An interesting post over at the Economist, noting that published results can be wrong -- and that the more selective a venue is, and the "hotter" the area, the more likely it is that something is amiss. This makes a lot of sense; in complex research, things go wrong; there's no way we can eliminate all errors. If the errors skew things in a "positive" direction, reviewers are impressed, and off it goes.

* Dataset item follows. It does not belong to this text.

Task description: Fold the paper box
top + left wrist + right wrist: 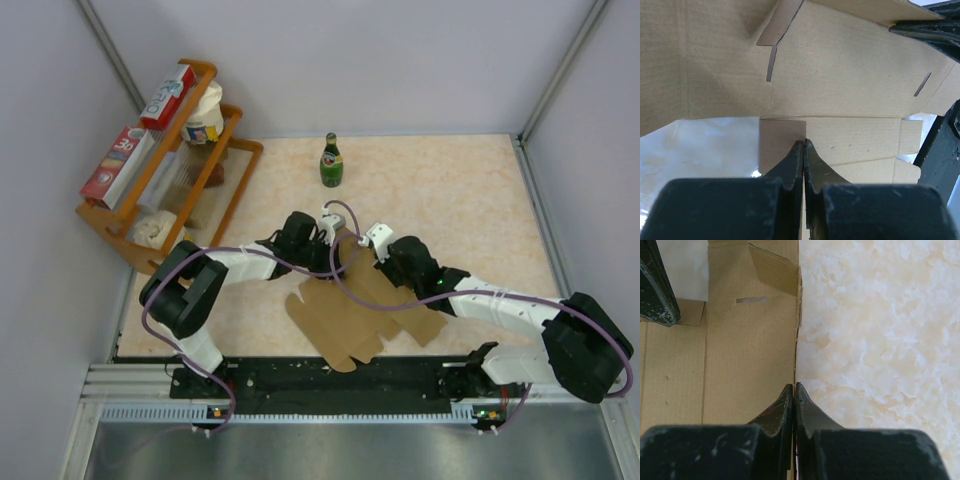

To my knowledge, I've only had bad numbers in one paper -- we were measuring balance of horizontal and vertical wiring from different placement methods, and while the general trend was right, the relative percentages were off (lots of details on how this went wrong; we detected it after the conference camera-ready went in, so we announced the error at the actual talk, and included a note about the error in the journal version). Safe to assume that I've probably screwed up elsewhere.

Fortunately, I got tenure a few years ago, and can now take my sweet time with papers. I've got a few in the pipe, and I'm going to do my best to get everything right.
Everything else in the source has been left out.